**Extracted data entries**

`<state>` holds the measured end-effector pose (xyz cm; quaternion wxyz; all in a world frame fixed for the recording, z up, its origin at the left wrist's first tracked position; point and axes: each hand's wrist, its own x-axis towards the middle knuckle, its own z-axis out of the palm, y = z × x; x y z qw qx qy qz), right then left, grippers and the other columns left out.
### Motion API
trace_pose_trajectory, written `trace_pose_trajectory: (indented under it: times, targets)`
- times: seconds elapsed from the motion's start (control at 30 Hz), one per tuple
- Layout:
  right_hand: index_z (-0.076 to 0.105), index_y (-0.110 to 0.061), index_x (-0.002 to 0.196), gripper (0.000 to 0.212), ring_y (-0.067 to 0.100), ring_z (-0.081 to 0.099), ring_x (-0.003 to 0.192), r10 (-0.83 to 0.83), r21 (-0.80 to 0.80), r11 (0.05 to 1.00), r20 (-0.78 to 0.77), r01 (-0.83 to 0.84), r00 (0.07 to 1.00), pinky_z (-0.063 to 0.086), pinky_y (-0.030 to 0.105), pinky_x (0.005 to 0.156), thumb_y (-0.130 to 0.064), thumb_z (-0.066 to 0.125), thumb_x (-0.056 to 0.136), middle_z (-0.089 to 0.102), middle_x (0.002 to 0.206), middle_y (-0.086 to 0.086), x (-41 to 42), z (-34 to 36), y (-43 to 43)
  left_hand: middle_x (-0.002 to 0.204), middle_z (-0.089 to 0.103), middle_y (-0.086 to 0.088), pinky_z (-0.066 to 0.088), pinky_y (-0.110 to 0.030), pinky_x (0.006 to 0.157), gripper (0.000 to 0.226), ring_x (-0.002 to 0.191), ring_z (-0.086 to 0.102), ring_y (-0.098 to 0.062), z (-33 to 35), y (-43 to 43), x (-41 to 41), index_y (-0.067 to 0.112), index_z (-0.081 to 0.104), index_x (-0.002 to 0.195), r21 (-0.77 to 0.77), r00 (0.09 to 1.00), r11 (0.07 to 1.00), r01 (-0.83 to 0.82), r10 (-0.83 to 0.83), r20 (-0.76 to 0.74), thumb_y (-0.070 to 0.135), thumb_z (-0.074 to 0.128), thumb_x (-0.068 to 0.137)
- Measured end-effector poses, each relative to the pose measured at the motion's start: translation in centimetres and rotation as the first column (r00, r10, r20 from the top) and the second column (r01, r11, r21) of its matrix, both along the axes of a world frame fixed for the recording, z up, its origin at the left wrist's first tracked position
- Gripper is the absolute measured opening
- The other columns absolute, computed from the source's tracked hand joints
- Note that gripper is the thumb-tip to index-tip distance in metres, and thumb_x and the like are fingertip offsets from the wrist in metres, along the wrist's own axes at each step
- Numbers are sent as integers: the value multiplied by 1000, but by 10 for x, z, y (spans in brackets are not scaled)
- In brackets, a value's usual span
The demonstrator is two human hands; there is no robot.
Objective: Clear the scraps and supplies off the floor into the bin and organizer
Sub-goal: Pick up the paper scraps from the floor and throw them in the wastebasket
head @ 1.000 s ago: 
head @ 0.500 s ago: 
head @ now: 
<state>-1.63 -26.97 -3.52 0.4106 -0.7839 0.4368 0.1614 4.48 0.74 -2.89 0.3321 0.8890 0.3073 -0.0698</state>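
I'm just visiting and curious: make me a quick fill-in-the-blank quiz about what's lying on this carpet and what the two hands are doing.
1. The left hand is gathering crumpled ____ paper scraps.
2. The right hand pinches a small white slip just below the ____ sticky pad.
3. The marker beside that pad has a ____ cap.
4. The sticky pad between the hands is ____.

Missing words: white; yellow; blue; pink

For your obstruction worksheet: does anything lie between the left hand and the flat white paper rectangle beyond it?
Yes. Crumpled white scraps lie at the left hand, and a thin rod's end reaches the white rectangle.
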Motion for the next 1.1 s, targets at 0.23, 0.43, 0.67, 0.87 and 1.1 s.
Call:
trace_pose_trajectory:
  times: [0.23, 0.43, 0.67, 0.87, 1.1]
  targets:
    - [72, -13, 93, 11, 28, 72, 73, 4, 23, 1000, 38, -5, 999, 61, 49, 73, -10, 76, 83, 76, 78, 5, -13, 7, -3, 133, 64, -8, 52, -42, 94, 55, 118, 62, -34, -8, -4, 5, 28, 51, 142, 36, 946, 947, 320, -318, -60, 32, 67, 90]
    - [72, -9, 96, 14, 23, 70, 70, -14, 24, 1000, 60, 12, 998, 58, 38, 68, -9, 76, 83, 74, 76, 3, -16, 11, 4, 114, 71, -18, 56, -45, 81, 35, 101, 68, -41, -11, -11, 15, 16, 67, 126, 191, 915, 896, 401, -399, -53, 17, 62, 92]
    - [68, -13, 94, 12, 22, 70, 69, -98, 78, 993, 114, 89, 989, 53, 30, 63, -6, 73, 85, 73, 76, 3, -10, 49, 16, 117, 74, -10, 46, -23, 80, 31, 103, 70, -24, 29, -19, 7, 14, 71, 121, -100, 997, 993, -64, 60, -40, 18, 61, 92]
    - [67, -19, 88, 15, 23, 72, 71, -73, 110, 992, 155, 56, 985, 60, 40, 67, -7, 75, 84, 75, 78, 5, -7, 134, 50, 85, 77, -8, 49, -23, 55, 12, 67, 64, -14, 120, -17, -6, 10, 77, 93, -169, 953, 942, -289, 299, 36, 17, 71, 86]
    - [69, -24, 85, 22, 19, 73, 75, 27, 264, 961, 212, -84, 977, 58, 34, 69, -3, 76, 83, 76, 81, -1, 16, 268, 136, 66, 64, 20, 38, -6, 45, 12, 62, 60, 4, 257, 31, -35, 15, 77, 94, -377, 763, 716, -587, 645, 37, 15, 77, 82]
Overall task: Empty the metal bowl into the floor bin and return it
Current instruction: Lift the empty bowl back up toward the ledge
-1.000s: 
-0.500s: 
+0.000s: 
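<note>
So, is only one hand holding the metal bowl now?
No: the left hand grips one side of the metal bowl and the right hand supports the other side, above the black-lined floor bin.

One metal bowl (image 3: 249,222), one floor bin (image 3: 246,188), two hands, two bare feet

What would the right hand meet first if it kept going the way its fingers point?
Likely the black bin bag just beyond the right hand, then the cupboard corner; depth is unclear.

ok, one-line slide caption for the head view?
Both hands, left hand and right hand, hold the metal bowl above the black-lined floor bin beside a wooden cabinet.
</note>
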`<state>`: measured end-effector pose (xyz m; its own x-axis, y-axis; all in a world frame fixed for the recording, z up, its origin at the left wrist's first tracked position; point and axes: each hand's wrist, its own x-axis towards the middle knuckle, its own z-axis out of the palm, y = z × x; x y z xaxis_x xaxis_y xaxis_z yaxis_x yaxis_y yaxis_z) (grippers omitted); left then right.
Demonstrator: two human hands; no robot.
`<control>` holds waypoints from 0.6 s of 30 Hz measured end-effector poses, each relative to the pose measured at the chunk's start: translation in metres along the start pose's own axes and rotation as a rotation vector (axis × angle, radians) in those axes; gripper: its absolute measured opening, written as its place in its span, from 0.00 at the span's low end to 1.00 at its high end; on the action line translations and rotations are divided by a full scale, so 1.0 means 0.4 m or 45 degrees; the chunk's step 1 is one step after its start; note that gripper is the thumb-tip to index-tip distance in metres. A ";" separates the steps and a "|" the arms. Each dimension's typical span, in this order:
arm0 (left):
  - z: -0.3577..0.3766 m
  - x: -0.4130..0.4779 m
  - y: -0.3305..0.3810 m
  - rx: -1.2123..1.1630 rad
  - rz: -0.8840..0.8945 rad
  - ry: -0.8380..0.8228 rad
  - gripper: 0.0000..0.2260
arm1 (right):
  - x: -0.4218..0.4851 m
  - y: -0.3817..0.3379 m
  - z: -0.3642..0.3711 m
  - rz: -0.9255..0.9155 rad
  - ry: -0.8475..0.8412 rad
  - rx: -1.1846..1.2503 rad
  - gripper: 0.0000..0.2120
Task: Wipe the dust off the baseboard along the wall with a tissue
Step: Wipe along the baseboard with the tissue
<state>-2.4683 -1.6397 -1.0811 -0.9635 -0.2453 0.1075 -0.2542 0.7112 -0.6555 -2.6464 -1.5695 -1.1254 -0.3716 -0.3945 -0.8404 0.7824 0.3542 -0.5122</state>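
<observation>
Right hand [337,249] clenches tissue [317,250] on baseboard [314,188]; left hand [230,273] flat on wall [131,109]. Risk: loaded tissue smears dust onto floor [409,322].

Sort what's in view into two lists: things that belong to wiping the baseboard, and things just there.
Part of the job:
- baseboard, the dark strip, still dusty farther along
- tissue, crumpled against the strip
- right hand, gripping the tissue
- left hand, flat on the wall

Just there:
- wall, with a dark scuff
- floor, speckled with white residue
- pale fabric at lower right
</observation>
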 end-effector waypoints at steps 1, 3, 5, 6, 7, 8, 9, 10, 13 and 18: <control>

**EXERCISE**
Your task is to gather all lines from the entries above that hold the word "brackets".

**OUTPUT FOR THIS TASK**
- Numbers are sent as integers: the value multiplied by 1000, but by 10 for x, z, y (spans in brackets are not scaled)
- In brackets, a value's usual span

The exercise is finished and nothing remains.